Bangladesh's small Ahmadi community of about 100,000 has been the target of a campaign to designate the Ahmadis as "non-Muslim" heretics. In January 2004, the then-government, led by the BNP in coalition with Jamaat-e-Islami Bangladesh and a smaller Islamist party, banned the publication and distribution of Ahmadi religious literature. Police seized Ahmadi publications on a few occasions before the courts in December 2004 stayed the ban. . Since then, the ban has not been enforced, although it has never been officially rescinded. In some instances, local anti-Ahmadi agitation has been accompanied by mob violence in which Ahmadi homes have been destroyed and Ahmadis are held against their will and pressured to recant. However, violence against Ahmadis has diminished in recent years due to improved and more vigorous police protection. Bangladeshi Ahmadis were able to hold their annual national convention in March 2010, in the eastern city of Brahmanbaria, although they received death threats from anti-Ahmadi groups. They also were subject to written restrictions from the police (including regarding religious content), who entered the Ahmadi mosque to order the cutting off the mosque's internal sound system.

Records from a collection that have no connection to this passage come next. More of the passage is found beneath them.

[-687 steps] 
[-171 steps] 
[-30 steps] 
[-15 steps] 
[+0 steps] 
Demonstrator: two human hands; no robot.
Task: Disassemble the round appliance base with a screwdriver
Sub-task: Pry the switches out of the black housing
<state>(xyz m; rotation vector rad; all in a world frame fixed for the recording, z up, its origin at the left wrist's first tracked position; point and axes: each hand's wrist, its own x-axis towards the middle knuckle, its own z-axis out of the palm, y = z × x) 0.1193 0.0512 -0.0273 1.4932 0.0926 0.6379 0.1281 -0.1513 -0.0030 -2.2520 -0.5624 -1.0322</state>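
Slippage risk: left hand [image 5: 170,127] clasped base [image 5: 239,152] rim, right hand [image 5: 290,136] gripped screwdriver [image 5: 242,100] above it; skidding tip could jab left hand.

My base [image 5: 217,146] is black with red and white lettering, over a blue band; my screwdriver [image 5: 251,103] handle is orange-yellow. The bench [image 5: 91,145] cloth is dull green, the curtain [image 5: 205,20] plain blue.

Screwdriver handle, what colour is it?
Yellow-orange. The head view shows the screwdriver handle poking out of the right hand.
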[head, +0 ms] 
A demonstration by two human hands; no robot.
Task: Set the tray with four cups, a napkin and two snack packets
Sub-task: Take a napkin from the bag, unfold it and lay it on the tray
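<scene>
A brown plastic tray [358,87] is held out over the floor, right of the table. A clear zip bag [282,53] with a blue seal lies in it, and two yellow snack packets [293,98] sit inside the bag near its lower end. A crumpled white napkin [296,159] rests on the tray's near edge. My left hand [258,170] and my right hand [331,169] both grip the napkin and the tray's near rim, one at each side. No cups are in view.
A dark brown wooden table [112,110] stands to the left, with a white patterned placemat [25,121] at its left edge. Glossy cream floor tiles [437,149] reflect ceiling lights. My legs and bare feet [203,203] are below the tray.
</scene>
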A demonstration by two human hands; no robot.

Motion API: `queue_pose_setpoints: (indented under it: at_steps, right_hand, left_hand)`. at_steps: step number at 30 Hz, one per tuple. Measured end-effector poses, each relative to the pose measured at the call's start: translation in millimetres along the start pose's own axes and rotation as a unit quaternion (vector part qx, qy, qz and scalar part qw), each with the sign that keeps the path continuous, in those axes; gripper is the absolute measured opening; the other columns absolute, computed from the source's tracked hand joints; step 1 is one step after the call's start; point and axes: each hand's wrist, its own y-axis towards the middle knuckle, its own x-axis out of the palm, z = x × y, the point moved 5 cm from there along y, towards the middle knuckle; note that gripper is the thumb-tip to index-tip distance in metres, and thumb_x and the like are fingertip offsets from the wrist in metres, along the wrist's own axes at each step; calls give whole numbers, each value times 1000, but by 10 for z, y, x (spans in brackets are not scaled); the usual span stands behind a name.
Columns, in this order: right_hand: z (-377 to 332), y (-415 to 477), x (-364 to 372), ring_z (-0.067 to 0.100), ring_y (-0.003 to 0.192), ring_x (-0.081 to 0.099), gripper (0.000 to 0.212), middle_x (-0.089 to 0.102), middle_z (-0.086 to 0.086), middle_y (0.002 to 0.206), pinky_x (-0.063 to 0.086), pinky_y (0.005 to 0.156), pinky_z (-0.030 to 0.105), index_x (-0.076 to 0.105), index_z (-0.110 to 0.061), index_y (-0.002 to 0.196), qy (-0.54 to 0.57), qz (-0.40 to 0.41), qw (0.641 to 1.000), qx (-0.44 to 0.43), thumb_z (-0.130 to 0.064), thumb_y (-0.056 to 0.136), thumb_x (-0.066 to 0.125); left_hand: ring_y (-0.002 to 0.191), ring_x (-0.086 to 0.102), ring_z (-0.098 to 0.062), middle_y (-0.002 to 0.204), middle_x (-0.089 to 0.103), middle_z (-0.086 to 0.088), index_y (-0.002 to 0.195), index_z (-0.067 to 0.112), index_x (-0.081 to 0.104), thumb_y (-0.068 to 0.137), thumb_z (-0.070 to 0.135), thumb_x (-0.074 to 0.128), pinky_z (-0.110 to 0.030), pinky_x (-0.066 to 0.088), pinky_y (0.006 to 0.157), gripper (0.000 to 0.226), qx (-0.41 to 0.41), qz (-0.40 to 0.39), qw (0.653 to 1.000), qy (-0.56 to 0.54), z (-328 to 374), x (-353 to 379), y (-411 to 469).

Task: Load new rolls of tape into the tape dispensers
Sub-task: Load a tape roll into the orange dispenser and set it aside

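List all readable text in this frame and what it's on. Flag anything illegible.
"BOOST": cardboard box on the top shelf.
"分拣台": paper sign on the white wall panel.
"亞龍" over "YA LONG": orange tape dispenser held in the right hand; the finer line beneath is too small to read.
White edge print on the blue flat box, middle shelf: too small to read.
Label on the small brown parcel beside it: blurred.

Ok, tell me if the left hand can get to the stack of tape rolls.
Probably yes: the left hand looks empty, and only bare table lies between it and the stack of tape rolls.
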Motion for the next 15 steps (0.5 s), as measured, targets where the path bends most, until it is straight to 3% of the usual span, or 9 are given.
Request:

Based on the foregoing concerns, USCIRF continues to recommend that the U.S. government encourage the government of Bangladesh to take action on the following issues and ensure consistent implementation: investigate and prosecute to the fullest extent of the law perpetrators of violent acts against members of religious minority communities, women, and non-governmental organizations promoting international human rights standards; repeal the Vested Property Act and commit to restoring or compensating for properties seized, including to the heirs of original owners; rescind the 2004 order banning Ahmadi publications, and ensure adequate police response to attacks against Ahmadis; enforce all provisions of the Chittagong Hill Tracts Peace Accords and ensure that members of all tribal communities are afforded the full rights of Bangladeshi citizenship; ensure that the National Human Rights Commission is truly independent, adequately funded, inclusive of women and minorities, and possessed of a broad mandate that includes freedom of religion or belief; include in all public and madrassa school curricula, textbooks, and teacher trainings information on tolerance and respect for freedom of religion or belief; and ensure that members of minority communities have equal access to government services and public employment, including in the judiciary and high-level government positions.